Which brings me back to how I started this review, my psyche still a bit shattered as to how I truly feel about the finished product. McDonagh does some great things here, gifting Walken such a superb part just one of the many attributes he managed to grant his sophomore effort. But as funny as it is, as inspired as some of the grotesque pitch-black carnage can be, there’s something left to be desired by Seven Psychopaths, the movie as a whole feeling decidedly unfinished and badly in need of an additional rewrite.”
I’m still on the fence with Seven Psychopaths, but it should be said the stuff I liked and/or loved when I saw it in the theatre I felt even more strongly about watching it again at home. More than that, I truly do wish Walken could have gotten himself into the Supporting Actor Academy Award conversation, his performance a quiet stunner that gets richer and more rewarding the more I think about it.
THE VIDEO
Seven Psychopaths is presented on a dual-layer 50GB Blu-ray MPEG-4 AVC Video with a 2.40:1/1080p transfer.
THE AUDIO
This Blu-ray features an English DTS-HD Master Audio 5.1 soundtrack and features optional English SDH and Spanish subtitles.
THE EXTRAS
Extras here include:
· Martin McDonagh's Seven Psychopaths (2:31)

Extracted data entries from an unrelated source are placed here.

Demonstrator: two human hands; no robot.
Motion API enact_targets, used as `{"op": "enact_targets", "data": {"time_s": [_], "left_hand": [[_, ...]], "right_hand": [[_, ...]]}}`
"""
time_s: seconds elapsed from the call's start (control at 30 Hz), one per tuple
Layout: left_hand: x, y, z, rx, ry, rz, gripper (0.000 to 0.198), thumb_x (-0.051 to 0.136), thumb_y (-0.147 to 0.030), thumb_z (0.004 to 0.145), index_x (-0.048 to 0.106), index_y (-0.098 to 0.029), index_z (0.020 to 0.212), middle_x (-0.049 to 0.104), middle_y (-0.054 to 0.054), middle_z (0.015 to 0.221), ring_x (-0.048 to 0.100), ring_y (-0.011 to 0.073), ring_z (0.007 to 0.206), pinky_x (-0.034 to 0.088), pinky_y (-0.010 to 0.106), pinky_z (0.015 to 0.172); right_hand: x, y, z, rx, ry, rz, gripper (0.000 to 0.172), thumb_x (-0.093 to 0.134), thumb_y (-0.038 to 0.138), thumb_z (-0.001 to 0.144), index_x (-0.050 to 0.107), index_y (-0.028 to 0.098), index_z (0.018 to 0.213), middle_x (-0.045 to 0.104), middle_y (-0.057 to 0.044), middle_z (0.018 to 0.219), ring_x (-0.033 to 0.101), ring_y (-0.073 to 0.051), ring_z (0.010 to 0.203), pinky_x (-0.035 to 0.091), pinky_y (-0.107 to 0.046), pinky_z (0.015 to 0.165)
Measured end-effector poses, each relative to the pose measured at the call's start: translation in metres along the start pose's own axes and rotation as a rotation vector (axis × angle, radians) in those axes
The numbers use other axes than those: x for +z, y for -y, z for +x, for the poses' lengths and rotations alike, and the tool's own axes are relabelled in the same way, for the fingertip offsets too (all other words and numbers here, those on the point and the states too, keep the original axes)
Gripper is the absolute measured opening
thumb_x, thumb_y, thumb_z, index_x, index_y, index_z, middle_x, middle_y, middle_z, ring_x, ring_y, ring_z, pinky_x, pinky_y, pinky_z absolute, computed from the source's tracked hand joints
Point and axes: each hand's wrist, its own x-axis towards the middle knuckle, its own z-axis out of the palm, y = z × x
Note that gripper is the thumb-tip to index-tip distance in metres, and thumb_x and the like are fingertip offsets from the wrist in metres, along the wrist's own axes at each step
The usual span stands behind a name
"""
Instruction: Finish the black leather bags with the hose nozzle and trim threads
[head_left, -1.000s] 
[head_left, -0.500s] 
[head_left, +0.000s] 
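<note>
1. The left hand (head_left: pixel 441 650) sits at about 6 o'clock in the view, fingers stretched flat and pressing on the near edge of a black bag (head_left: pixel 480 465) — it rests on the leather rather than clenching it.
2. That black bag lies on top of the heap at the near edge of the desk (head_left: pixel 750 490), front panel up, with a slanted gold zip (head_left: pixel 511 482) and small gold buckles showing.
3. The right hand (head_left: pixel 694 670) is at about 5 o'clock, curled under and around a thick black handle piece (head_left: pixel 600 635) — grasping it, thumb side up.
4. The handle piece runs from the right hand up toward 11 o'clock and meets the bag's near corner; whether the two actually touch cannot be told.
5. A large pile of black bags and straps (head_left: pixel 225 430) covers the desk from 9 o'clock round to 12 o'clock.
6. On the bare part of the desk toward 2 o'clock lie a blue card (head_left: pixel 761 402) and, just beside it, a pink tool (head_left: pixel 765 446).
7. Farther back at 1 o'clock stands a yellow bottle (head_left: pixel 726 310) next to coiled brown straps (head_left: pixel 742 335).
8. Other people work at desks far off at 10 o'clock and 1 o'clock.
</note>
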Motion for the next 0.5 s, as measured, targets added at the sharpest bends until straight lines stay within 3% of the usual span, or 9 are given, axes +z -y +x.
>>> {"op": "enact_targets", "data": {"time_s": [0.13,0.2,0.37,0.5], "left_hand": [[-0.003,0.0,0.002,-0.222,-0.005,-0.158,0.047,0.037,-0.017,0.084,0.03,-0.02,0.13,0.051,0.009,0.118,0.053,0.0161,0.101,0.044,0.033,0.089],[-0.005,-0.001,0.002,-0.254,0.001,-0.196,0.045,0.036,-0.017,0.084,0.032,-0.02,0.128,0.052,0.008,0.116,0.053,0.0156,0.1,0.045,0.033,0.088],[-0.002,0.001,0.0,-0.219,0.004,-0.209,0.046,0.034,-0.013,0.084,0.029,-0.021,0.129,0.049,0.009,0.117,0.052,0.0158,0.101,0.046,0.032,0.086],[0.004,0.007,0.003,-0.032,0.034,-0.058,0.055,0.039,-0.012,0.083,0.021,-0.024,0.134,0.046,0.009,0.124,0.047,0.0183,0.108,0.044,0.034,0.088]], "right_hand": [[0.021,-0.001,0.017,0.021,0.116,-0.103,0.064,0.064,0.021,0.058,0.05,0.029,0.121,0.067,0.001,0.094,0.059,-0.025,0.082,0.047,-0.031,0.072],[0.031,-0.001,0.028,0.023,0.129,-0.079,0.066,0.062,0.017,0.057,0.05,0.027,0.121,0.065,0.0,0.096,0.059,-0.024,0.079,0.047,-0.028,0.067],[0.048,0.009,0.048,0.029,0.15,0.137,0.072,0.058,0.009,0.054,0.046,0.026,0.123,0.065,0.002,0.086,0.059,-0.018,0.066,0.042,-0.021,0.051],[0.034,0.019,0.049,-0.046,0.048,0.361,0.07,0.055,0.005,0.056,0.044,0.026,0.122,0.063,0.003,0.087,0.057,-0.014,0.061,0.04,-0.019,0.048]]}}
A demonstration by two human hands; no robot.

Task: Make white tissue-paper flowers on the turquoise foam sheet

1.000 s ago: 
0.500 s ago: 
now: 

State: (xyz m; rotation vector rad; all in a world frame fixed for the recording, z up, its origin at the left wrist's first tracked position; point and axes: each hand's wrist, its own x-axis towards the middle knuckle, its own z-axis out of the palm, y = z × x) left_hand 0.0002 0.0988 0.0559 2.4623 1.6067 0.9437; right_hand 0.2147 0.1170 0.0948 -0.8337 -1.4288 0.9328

· Colin Farrell is Marty (1:25)
· Woody Harrelson is Charlie (1:24)
· Crazy Locations (2:09)
· Seven Psychocats (1:31)
· Layers (1:05)
The less said about these extras the better, as almost all of them border on worthless (or, even worse, pointless). The exception? The bizarrely amusing Seven Psychocats, a reworking of the film’s theatrical trailer made with actual cats standing in for the actors. Priceless.
FINAL THOUGHTS
Seven Psychopaths worked for me a heck of a lot better the second time around, that I cannot deny. At the same time, I still have the same problems with the movie itself, its disjointed and unfocused nature still grating on me. Special features notwithstanding, Sony’s Blu-ray presentation is still pretty close to perfect, and for fans picking up this disc is a relative no-brainer.